Ma quanti sono i Paesi d’ origine, e chi ci deve pensare? Il ministro dell’ Interno Minniti le sta provando tutte per far dialogare le fazioni libiche a suon di milioni ottenuti dall’ Europa. Paghiamo le tribù del sud per limitare i flussi; addestriamo le guardie costiere libiche e gli forniamo imbarcazioni per impedire le partenze; paghiamo le organizzazioni internazionali perché allestiscano i campi d’ accoglienza in Libia dove fare la ricognizione di chi ha diritto alla protezione. Paghiamo i Paesi d’ origine perché si riprendano i loro migranti economici. Ma fino a quando?
Azioni dimostrative Nella più complessa situazione geopolitica della storia recente, le Ong, oltre a salvare persone, potrebbero fare un’ altra cosa: contribuire a far esplodere il problema sui tavoli dell’ Europa. Per esempio Médecins Sans Frontières, la cui dedizione alla causa è totale, che utilizza navi attrezzate di tutto, non potrebbe tentare un’ azione dimostrativa, sbarcando un carico di migranti a Nizza? Si rifiuterà la civile Francia di soccorrere uomini, donne e bambini? La Fondazione Moas, degli imprenditori milionari Catambrone con sede a Malta, con la loro nave Phoenix, perché non provano ad attraccare almeno una volta nel più vicino porto sicuro della Valletta, come prevede la convenzione di Amburgo? L’ isola è piccola, ma qualche centinaio di persone ogni tanto, potrebbe anche gestirle, in fondo stiamo parlando dello Stato europeo più ricco.
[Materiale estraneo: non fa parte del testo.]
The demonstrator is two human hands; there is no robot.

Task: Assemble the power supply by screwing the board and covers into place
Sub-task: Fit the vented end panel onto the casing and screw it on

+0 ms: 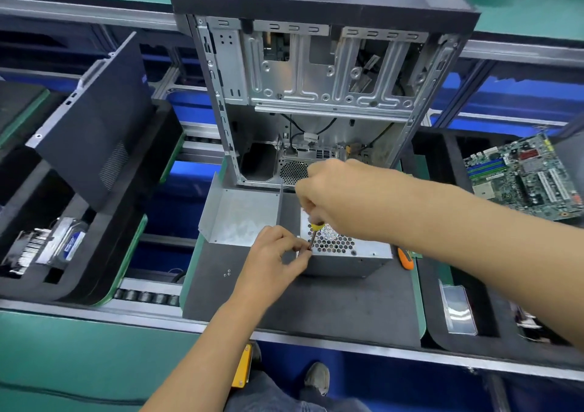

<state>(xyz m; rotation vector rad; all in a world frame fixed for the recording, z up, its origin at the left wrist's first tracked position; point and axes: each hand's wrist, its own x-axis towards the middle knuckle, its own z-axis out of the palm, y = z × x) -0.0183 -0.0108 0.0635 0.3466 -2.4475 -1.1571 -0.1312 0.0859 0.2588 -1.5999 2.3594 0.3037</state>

Costringa il Paese che in questo momento ha la presidenza di turno dell’ Ue ad allestire centri degni di questo nome, o al contrario, ad esporre al mondo la propria viltà.
Magari si innesca l’ urgenza di rivedere gli accordi di Dublino, e anche quella di obbligare la Tunisia, che ha firmato la Convenzione di Amburgo, a raccogliere e accogliere i naufraghi, essendo geograficamente il porto più sicuro. Oltre alla consapevolezza che il mondo sta cambiando per tutti.